Can God create a free creature that finds evil so innately repulsive it will never choose it? I dare say he can (but how would I know?)

By analogy, I’m quite able to eat dog droppings, but I dare say I never will. My instinctive revulsion at the thought doesn’t make me feel any the less free. On the contrary. If I suddenly felt a powerful desire to spoon down a bowlful, I’d seriously worry I was losing my mind. The desire would make me feel less free, not more.
**
Did you bother to read what Proff.
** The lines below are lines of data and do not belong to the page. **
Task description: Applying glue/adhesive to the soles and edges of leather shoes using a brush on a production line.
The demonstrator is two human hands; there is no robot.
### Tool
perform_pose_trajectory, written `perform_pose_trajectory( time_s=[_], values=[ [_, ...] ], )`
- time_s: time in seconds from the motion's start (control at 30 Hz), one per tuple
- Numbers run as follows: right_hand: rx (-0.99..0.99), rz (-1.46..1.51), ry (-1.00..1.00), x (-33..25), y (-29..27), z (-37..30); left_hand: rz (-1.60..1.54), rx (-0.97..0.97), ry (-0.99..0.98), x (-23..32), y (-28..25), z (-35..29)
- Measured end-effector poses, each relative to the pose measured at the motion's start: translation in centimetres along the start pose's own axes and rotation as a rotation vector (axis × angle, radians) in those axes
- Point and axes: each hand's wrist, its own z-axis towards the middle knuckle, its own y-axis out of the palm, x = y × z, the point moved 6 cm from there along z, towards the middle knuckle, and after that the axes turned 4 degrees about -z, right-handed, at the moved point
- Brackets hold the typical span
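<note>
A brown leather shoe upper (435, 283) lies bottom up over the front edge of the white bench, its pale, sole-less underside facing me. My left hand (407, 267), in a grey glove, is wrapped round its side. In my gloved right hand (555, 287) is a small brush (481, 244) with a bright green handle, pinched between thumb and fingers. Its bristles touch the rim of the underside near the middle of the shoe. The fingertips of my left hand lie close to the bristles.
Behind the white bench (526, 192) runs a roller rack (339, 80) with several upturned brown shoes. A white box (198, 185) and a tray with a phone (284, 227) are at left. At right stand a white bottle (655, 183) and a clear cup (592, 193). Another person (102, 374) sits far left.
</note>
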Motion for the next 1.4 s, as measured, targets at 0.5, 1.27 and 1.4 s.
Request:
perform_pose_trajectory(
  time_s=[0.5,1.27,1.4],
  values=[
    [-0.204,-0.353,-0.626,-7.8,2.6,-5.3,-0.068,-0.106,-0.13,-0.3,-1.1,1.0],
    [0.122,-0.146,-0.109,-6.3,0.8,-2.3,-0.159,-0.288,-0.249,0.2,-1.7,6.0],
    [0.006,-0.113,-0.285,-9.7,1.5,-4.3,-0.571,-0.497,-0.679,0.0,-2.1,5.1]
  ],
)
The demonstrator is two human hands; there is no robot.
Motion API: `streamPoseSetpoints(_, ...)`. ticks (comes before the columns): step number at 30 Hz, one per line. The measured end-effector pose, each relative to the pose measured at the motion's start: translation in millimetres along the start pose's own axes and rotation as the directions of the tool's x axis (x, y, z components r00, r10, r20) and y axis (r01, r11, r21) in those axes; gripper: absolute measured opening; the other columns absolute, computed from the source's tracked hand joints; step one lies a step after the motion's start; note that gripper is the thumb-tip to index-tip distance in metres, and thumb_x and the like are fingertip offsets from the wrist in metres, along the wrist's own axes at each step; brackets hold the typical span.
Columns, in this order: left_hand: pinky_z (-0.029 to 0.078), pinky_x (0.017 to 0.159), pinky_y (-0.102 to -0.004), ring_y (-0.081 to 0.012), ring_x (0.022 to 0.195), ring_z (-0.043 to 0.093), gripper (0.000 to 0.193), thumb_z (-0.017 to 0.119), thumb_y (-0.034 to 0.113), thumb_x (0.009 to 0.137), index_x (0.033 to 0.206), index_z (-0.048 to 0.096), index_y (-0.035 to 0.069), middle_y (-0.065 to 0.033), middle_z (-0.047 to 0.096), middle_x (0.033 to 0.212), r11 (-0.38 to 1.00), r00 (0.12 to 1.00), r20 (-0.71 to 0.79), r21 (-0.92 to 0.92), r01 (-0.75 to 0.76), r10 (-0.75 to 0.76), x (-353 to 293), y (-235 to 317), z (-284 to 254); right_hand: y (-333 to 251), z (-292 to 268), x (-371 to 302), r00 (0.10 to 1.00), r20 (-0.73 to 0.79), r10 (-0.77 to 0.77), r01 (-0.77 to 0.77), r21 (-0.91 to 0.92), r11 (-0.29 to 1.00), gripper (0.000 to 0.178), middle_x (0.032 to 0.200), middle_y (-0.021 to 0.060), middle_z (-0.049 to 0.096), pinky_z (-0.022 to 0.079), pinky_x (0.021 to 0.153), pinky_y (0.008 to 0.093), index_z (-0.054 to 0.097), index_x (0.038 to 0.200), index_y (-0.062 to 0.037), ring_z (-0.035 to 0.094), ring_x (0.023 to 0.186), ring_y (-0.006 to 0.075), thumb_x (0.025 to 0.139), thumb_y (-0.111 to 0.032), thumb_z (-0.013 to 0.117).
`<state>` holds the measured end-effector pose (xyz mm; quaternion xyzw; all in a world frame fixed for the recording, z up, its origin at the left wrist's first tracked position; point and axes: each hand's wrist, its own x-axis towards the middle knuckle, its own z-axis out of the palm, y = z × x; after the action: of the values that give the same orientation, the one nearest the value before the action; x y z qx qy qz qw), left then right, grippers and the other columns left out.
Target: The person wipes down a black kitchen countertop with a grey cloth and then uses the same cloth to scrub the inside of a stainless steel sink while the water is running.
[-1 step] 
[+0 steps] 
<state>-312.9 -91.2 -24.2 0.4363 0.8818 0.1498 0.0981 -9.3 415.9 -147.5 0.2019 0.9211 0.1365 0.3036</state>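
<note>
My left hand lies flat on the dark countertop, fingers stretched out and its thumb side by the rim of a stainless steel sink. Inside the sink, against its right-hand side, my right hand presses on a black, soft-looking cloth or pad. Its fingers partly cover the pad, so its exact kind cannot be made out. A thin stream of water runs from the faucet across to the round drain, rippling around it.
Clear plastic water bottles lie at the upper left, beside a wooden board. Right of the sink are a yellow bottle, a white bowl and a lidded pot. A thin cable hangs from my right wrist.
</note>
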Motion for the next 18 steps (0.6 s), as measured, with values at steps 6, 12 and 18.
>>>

Talbot wrote?**

Here’s part you may have missed.

"whereas the Augustinians hold that we would never have inherited our sinful dispositions and moral weaknesses, had Adam not failed his test in the Garden of Eden, our alternative hypothesis implies that these are, from a practical perspective, unavoidable consequence of conditions essential to our creation—that is, conditions essential to our emergence as individual centers of consciousness with an ability to make rational judgments and to learn for ourselves important lessons from experience and from the consequences of our own actions."

In mentioning your revulsion of dog droppings, you used the word “instinctive.”

Are you suggesting that God could create morally perfect beings by programing them with an instinctive revulsion for evil (and hasn’t it occurred to you that that’s an oxymoron)?

Then all the consequences of the fall–Calvary, the holocaust, and all the human suffering you said was ultimately for our own good–would ultimately be unnecessary, wouldn’t it?

I find certain things instinctively repulsive, and I willingly choose to follow those instincts. I don’t have to. I could choose differently if I wanted to. But I don’t want to, and I never will.

Unless externally compelled, we all choose to do what we most deeply desire. How could we do otherwise? If you choose to do differently just to prove me wrong, that merely reveals an even deeper desire.

These desires are not something we choose, but something we are given. “A man plans his course, but the Lord directs his steps.”